L’Inter non è sfavorita. Non è una sorpresa.

LInter è oltre l’essere la sfavorita e la sorpresa: è proprio quella che non ci doveva essere per nessun motivo logico. Perché non aveva la forza, non aveva la qualità, non aveva il destino, non aveva nulla per esserci in finale. Ma proprio nulla.

A sentire gli altri, almeno.

Eppure l’Inter c’è, in finale. Con il merito totale, senza aver rubato assolutamente niente. Se c’erano due squadre che dovevano essere in questa finale erano proprio il Manchester City e l’Inter.

Ma il City lo sapevamo già a settembre perché.

L’Inter invece è sopravvissuta ogni volta a quanto le succedeva attorno.

Tante volte la davano per finita, anzi no per abusiva, per una che ma dove vuole andare, per una banda senza costrutto, e Simone Inzaghi trattato come un clandestino della panchina che occupava il posto destinato a qualcun altro.

E invece l’Inter, Simone, i suoi uomini, hanno mantenuto la calma quando tutti gli altri attorno la perdevano, e gliene facevano una colpa; hanno creduto in loro stessi quando tutti avevano dubbi, per quanto Inzaghi stesso abbia tenuto i dubbi nel giusto conto.

C’è evidentemente un legame umano ineluttabile tra di loro. Dovevano essere spazzati via, e sono rimasti in piedi. E lo sanno, quando assieme scendono in campo, che sono qualcosa perché sono stati qualcuno l’uno per l’altro.

Questo non cancella la realtà. Il Manchester City è la montagna più difficile da scalare della loro carriera.
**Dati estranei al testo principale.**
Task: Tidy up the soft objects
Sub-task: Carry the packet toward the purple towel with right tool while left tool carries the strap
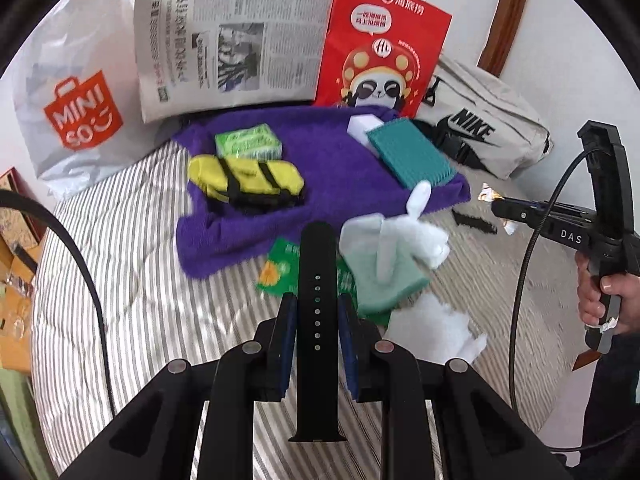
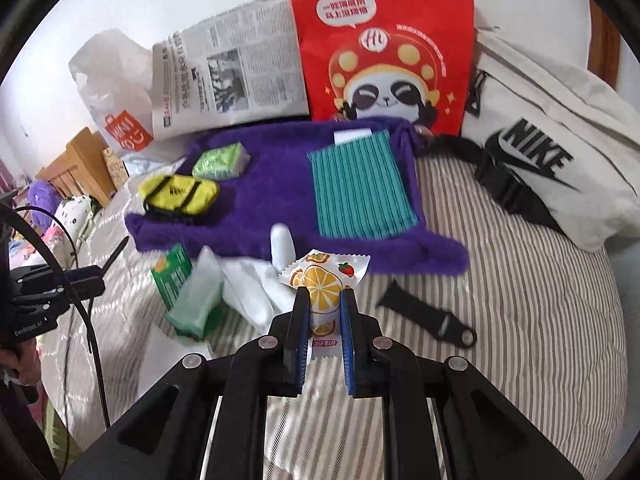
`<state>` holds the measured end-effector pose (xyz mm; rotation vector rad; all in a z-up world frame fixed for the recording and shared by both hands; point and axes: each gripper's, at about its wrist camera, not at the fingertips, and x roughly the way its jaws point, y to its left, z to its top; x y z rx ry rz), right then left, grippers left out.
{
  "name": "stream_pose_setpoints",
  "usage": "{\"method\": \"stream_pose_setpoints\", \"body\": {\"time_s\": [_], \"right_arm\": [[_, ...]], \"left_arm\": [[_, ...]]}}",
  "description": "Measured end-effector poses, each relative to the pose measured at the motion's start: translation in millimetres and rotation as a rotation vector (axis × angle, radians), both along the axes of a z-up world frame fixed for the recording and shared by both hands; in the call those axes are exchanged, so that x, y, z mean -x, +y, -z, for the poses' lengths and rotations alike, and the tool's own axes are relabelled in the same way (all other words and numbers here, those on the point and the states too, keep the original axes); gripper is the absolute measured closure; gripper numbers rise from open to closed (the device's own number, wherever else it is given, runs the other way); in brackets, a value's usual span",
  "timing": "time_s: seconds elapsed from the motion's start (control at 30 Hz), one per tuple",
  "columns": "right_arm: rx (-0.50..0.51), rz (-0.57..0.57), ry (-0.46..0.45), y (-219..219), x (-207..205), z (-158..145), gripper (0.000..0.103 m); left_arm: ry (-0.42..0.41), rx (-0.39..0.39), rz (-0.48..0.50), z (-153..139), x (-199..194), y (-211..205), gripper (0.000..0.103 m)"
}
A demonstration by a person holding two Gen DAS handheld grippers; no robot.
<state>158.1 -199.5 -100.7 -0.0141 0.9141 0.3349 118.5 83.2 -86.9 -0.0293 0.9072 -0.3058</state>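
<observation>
— What am I holding on the left?
— A black watch strap [image 1: 317, 316], upright, pinched midway.
— On my right?
— A white candy packet [image 2: 325, 292] printed with citrus slices, clamped upright above the striped bed.

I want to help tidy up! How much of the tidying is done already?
Done: a yellow pouch, green packet and teal cloth lie on the purple towel. In hand: the left gripper holds a black strap; the right gripper holds a candy packet. Left: tissues, another strap.
</observation>
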Motion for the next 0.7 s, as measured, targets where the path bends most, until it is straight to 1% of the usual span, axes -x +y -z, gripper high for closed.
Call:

E’ molto favorito perché è più forte, di tanto, e sotto tutti i punti di vista.

E l’Inter ci sono tre cose che dovrà fare per non farsi inghiottire: raddoppiare sistematicamente i portatori di palla, con il compagno libero accanto che deve aiutare il marcatore; giocare velocemente il pallone quelle poche volte che lo riesce a rubare, perché al terzo tocco sono già in tre addosso che te lo portano via; liberare sempre un uomo pronto a ricevere il passaggio per lo scarico: quindi passare e già liberarsi dalla marcatura.

Pare facile. Ma nessuno si è sognato che lo fosse.

Scendere all’inferno. Questo è. Devi passare ogni girone della sofferenza per uscire a rivedere le stelle.

Non sappiamo se ci sarà un passeggero in più sull’aereo di ritorno per Milano.

Ma dall’Ataturk non dovrà tornare alcun rimpianto.